__Problem to work on__
Within the listing below, show every line that contains the word "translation".
---+---
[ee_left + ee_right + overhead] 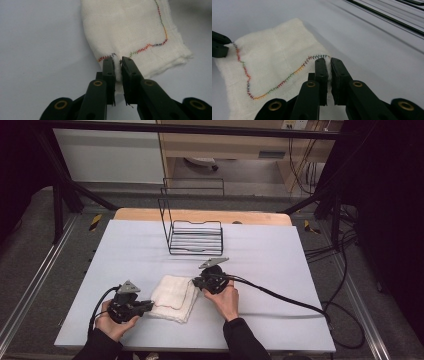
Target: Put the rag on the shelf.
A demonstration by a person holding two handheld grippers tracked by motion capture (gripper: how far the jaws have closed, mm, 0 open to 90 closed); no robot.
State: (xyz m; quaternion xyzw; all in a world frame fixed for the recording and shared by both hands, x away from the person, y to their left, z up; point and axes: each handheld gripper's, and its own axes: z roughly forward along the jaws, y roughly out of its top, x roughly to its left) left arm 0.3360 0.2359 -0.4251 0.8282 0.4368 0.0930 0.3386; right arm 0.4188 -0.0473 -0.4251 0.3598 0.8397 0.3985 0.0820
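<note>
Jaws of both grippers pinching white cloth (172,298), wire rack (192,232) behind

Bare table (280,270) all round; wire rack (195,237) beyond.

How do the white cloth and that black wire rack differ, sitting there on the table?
The cloth is soft, white and folded flat, near the person; the wire rack is stiff, black and see-through, farther back.
The cloth lies low; the wire rack has a tall back frame standing up.
The cloth is pinched at two edges by the left gripper and right gripper; the wire rack stands untouched.
Both rest on the same pale table.
</note>
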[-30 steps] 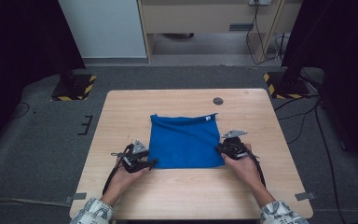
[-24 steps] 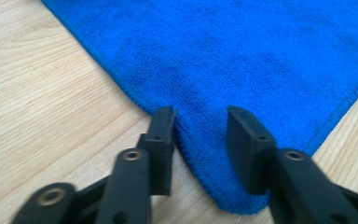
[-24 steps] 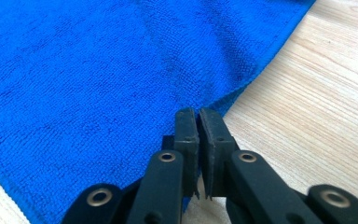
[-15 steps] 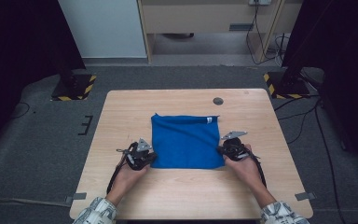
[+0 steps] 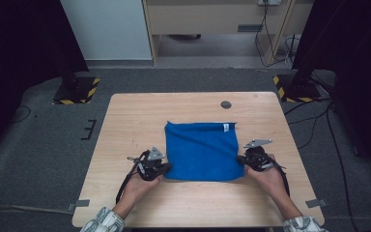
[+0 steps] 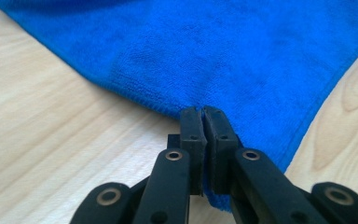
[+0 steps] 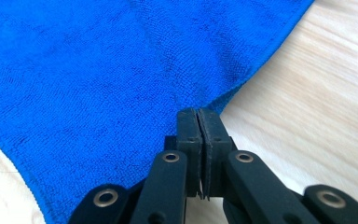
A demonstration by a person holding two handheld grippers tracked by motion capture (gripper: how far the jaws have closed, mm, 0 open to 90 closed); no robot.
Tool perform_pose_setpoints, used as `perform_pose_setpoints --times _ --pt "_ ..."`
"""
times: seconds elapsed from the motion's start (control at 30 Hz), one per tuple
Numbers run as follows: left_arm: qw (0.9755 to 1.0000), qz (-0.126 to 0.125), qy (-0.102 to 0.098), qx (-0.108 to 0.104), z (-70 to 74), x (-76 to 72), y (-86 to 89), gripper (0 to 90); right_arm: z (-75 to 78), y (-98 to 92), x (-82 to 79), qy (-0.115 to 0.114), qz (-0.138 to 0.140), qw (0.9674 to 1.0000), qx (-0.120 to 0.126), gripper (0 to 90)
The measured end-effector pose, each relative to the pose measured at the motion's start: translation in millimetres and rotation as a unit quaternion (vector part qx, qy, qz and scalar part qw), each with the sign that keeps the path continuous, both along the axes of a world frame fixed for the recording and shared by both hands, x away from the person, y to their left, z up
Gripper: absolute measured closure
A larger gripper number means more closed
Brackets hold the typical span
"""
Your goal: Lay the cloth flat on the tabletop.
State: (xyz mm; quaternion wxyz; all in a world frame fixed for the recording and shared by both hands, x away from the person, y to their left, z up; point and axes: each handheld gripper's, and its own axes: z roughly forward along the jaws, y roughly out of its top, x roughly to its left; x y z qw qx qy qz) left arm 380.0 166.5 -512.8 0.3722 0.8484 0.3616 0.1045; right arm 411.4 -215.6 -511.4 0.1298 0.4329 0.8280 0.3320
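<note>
- Both grippers sit tighter on the blue cloth's near corners than a second ago, when they were just outside its edges; their jaws were partly apart then and have come together on the fabric since
- left gripper (image 5: 163,168) pinches the near left corner of the blue cloth (image 5: 200,151); its own view shows the pads pressed flat together with the hem squeezed between them
- right gripper (image 5: 245,160) does the same on the near right corner; a thin edge of cloth sits in the seam of its pads
- cloth lies flat on the wooden table (image 5: 125,125), about mid-table, white tag (image 5: 226,127) at the far right corner
- judged step: lifting the near edge to fold it away toward the far edge
- to do it well: raise both hands evenly, keep the edge taut between them, carry it over low, land corners on corners
- risk: bites are shallow, so a jerk could pull the hem free
</note>
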Motion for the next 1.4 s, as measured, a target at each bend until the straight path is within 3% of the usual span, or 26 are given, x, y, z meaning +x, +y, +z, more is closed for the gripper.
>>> perform_pose_setpoints --times 0.2,0.23,0.27,0.37,0.43,0.53,0.77,0.83,0.87,1.1,1.2,1.4 --pt "1.0000 -0.007 0.007 0.001 2.4 -6.8 2.7 87.3 2.2 -5.7 -11.4 0.012 0.006 0.9999 0.004 85.4" --pt "1.0000 -0.007 0.007 0.001 2.4 -6.8 2.7 87.3 2.2 -5.2 -13.1 0.011 0.008 0.9999 -0.005 78.6" --pt "0.9998 -0.006 0.008 0.015 1.1 -7.8 5.1 87.3 2.2 -5.1 -14.9 0.006 0.006 0.9999 -0.013 70.2" --pt "0.9994 -0.005 0.020 0.029 -2.6 -8.4 8.5 87.1 4.6 -5.9 -17.0 -0.008 -0.006 0.9999 -0.011 54.8" --pt "0.9991 -0.006 0.027 0.033 -4.1 -10.1 9.1 87.0 7.5 -5.5 -18.4 -0.018 -0.011 0.9998 -0.003 51.3" --pt "0.9987 -0.012 0.031 0.039 -3.4 -15.5 7.5 86.9 6.3 -0.2 -20.9 -0.015 0.006 0.9999 -0.002 48.9" --pt "0.9981 -0.007 0.026 0.056 -3.2 -18.8 10.7 86.1 0.4 11.0 -29.2 -0.005 0.024 0.9988 -0.042 45.9" --pt "0.9981 -0.005 0.026 0.056 -3.2 -18.2 10.6 83.9 -0.5 11.4 -30.4 -0.003 0.025 0.9986 -0.046 47.1" --pt "0.9984 0.000 0.021 0.053 -4.2 -17.2 9.8 80.9 -3.4 13.2 -32.3 0.001 0.031 0.9974 -0.065 54.5" --pt "0.9983 -0.011 0.033 0.047 -3.0 -18.1 8.4 86.9 -3.7 17.0 -33.1 0.019 0.054 0.9974 -0.045 85.6" --pt "0.9985 -0.019 0.034 0.040 0.0 -21.1 5.8 87.4 -1.5 15.5 -34.8 0.026 0.060 0.9965 -0.052 87.7" --pt "0.9982 -0.036 0.041 0.025 5.5 -31.7 1.2 87.1 7.5 -2.3 -45.7 0.033 0.049 0.9979 -0.027 87.2"
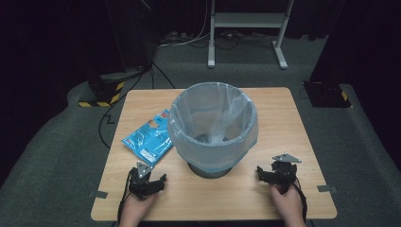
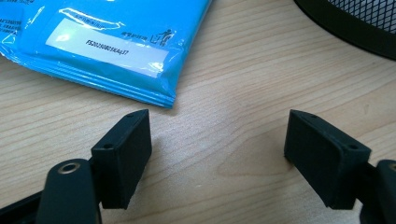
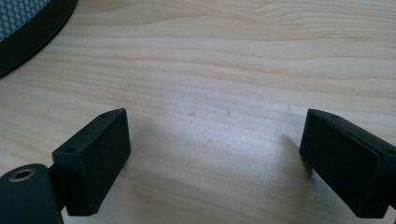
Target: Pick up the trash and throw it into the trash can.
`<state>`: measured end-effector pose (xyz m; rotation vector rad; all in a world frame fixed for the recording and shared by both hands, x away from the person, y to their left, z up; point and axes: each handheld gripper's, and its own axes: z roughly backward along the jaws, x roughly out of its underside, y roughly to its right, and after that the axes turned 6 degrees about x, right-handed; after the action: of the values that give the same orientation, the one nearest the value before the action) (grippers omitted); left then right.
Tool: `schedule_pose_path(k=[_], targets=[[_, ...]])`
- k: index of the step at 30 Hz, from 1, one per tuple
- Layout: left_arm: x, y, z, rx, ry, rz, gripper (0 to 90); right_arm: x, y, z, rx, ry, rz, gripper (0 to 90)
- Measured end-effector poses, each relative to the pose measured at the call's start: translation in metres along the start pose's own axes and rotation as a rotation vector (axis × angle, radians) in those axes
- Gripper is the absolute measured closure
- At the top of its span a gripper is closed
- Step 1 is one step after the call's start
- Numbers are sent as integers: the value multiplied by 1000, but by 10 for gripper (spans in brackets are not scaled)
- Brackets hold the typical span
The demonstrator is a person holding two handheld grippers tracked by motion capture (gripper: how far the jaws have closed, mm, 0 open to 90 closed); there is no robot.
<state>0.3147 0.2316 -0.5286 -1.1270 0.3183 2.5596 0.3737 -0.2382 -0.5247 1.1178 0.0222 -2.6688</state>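
A bin (image 1: 213, 127) lined with a pale plastic bag stands at the middle of the wooden table (image 1: 279, 123). A flat blue packet (image 1: 149, 138) lies to its left; its near corner with a white label (image 2: 107, 46) lies just beyond my left gripper (image 2: 219, 154). That gripper (image 1: 152, 178) rests near the table's front left, open, with bare wood between its jaws. My right gripper (image 1: 270, 174) sits at the front right, also open (image 3: 215, 158) over bare wood. The bin's black base (image 3: 28, 32) shows at the upper left of the right gripper view.
The bin's mesh wall and black base (image 2: 355, 23) lie to the upper right of my left gripper. Grey carpet surrounds the table. A white metal stand (image 1: 246, 28) and dark equipment with hazard stripes (image 1: 101, 92) stand beyond the far edge.
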Motion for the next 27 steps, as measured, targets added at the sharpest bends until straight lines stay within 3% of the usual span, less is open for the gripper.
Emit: schedule_pose_path(k=[12,23,25,27], targets=[[-1,-1,-1,5,-1,-4,226,11,2,10,-16,2,29,89],[1,0,2,21,10,-17,307,10,1,10,-14,0,26,90],[3,0,5,30,30,-26,520,10,1,10,-15,-1,24,90],[3,0,6,27,33,-31,667,10,1,10,-15,-1,24,90]])
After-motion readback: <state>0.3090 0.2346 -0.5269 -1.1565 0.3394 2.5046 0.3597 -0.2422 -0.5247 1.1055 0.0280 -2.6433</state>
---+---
__Expected output__
The measured end-effector pose, each relative to the pose measured at the motion's start: translation in millimetres and rotation as a unit quaternion (vector part qx, qy, qz and scalar part qw), each with the sign that keeps the path continuous, both along the axes of a world frame fixed for the recording and shared by both hands, x away from the person, y to their left, z up
- Measured end-effector poses, each relative to the pose measured at the call's start: translation in metres along the start pose's own axes and rotation as a rotation vector (axis × angle, radians) in those axes

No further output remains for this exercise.